"When I saw the poster for the first time on my way to work, it made me so angry. It doesn't get more tasteless than that," said Hilde S (not her real name), who works as an interpreter.
The 49-year-old finds it particularly offensive that children are being confronted with an image showing male genitalia - so as soon as it gets dark she arms herself with spray paint and paints a black mini-skirt onto the model.
"I don't care if anyone sees me. I think you have to take action when certain elements of society don't have a modicum of decency and taste," she told Heute newspaper.
The Advertising Council has had over 100 complaints about the poster so far - but has said that as it is an artwork by American photographer David LaChapelle, it is not responsible for it.

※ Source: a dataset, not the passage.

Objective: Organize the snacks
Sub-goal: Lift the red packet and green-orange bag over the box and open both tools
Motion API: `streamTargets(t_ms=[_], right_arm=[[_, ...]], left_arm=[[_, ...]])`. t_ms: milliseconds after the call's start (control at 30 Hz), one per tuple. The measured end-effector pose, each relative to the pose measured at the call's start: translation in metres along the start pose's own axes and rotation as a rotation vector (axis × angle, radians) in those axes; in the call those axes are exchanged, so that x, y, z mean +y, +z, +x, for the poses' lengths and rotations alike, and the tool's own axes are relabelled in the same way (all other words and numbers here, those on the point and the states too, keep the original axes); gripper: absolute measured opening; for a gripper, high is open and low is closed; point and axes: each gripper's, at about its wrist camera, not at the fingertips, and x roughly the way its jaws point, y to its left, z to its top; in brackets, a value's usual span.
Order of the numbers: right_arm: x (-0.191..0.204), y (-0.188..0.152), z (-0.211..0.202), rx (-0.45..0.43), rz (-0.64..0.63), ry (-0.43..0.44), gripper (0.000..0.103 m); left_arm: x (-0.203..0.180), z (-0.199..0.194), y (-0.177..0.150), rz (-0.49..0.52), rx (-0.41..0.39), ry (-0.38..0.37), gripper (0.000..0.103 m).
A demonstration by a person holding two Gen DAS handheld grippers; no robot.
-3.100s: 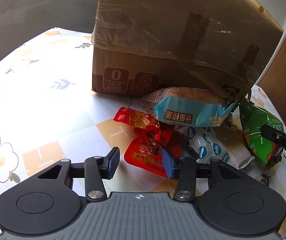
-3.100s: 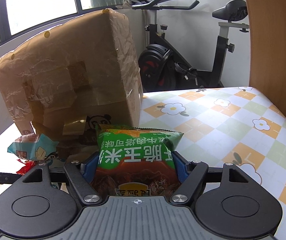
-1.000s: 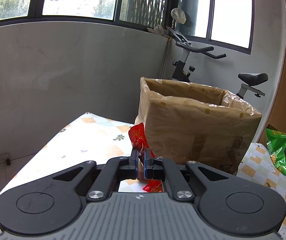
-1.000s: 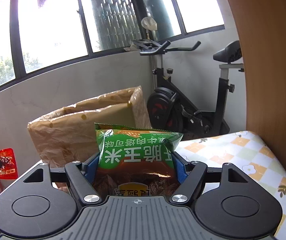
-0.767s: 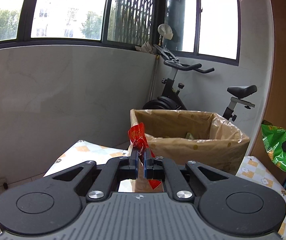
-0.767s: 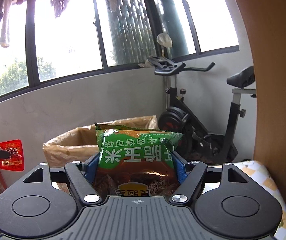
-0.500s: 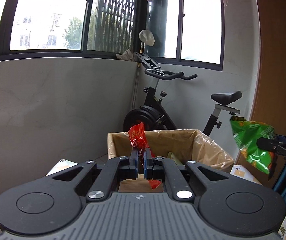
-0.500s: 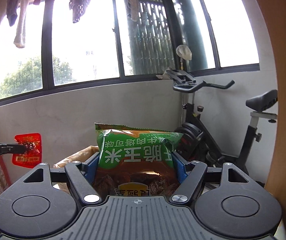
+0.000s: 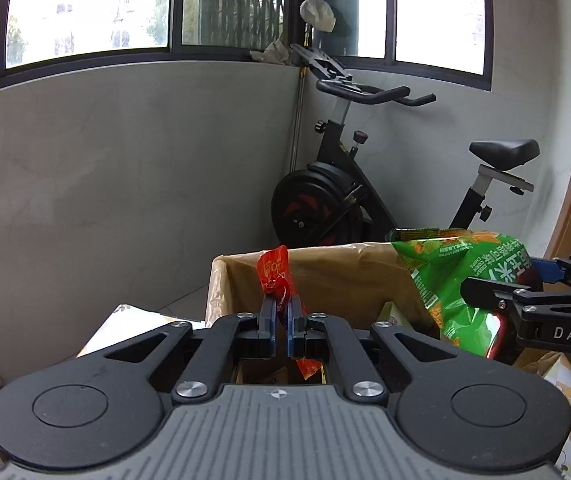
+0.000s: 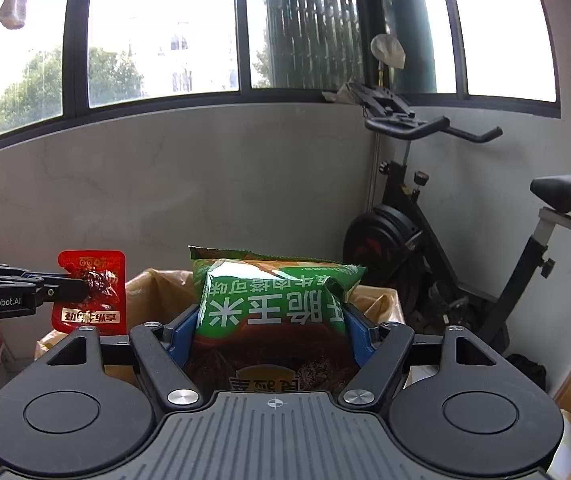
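Left gripper (image 9: 281,318): jaws nearly closed, pinching a small red sachet (image 9: 275,276) by its lower part; the sachet stands up above the fingertips, with a scrap of it showing below them.
Right gripper (image 10: 273,330): jaws spread wide around a puffy green snack bag (image 10: 277,300), one blue pad pressed against each side; the bag's top seam juts forward past the fingertips.
Position of both packets: held in the air over the open cardboard box (image 9: 221,280); in the left wrist view the green bag hangs over the box's right part and the red sachet over its left part.
Box: open at the top, lined with shiny brown tape or film; a few items lie inside, too dim to name.
Table: only a strip of its patterned cloth (image 9: 125,316) shows to the left of the box.
Far background: an exercise bike (image 9: 349,184) by the grey wall, windows above.
Step in hand: carrying two snacks to the box, apparently just before the drop.
Next move: likely lower each packet inside the rim, then open the jaws; the wide green bag needs to clear the box's right wall, and the light sachet may cling to a pad.
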Motion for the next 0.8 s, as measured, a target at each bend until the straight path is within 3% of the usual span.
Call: streamTargets(t_ms=[233, 267, 333, 367, 400, 633, 800], right_arm=[[0.0, -0.013, 0.027, 0.047, 0.073, -0.047, 0.071], [0.0, -0.015, 0.028, 0.052, 0.076, -0.052, 0.072], [0.001, -0.016, 0.027, 0.061, 0.082, -0.055, 0.076], [0.002, -0.016, 0.026, 0.06, 0.084, -0.051, 0.084], [0.002, -0.016, 0.023, 0.052, 0.082, -0.047, 0.087], [0.005, -0.012, -0.011, 0.011, 0.081, -0.006, 0.091], [0.006, -0.014, -0.045, -0.008, 0.091, 0.023, 0.091]], left_arm=[[0.004, 0.013, -0.004, 0.019, 0.018, 0.005, 0.008], [0.005, 0.015, -0.004, 0.019, 0.021, 0.002, 0.016], [0.008, 0.017, -0.003, 0.009, 0.025, -0.002, 0.045], [0.01, 0.016, -0.003, -0.003, 0.017, -0.002, 0.063], [0.013, 0.011, -0.003, -0.021, -0.003, -0.003, 0.067], [0.026, -0.011, -0.002, -0.033, 0.017, -0.026, 0.068], [0.045, -0.042, -0.004, 0.009, 0.008, -0.021, 0.078]])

Hilde S has vowed to continue with her spray painting - "I just can't help it!"
The Local spoke to people in central Vienna to find out if Hilde's disgust was widespread.
Bryan, visiting Vienna from Maryland in the US with his wife said, “I saw the posters but didn't know what they were advertising. I figured it was for an art exhibition or something. We knew that Vienna was an arty place. It’s fine for us, but we would have a problem if we were here with our children.”
Vienna resident Janine wasn't bothered: "Posters for the Vienna Life Ball are usually artistic and beautiful - this is the first more provocative one I've seen. But I think it’s absolutely no problem to have this up in a public space. If children see it they would probably just think it’s funny.”
Jens, a German visiting Vienna with friends, thought it was appropriate in the circumstances: “This poster is absolutely fine... when advertising an event like the Vienna Life Ball. I have children and I would have no problem walking down the street and them seeing this poster.”
Chris, a Vienna local, said he didn't have a problem with the poster, "although I have a 10-year-old son and it would be harder to explain it to him. My parents are in their 70’s and would think a little differently though."
Life Ball organizer Gery Keszler said the poster is designed to communicate a message of tolerance and acceptance, and is not about sexuality - although he did hope that it would be provocative.
However, Heute columnist Christiane Tauzher writes that she finds it offensive that her children have to see the poster and that "tolerance is not achieved by bashing people over the head with a mallet."
Vienna's annual Life Ball is the biggest charity event in Europe supporting people with HIV or AIDS. This year it takes place on 31st May.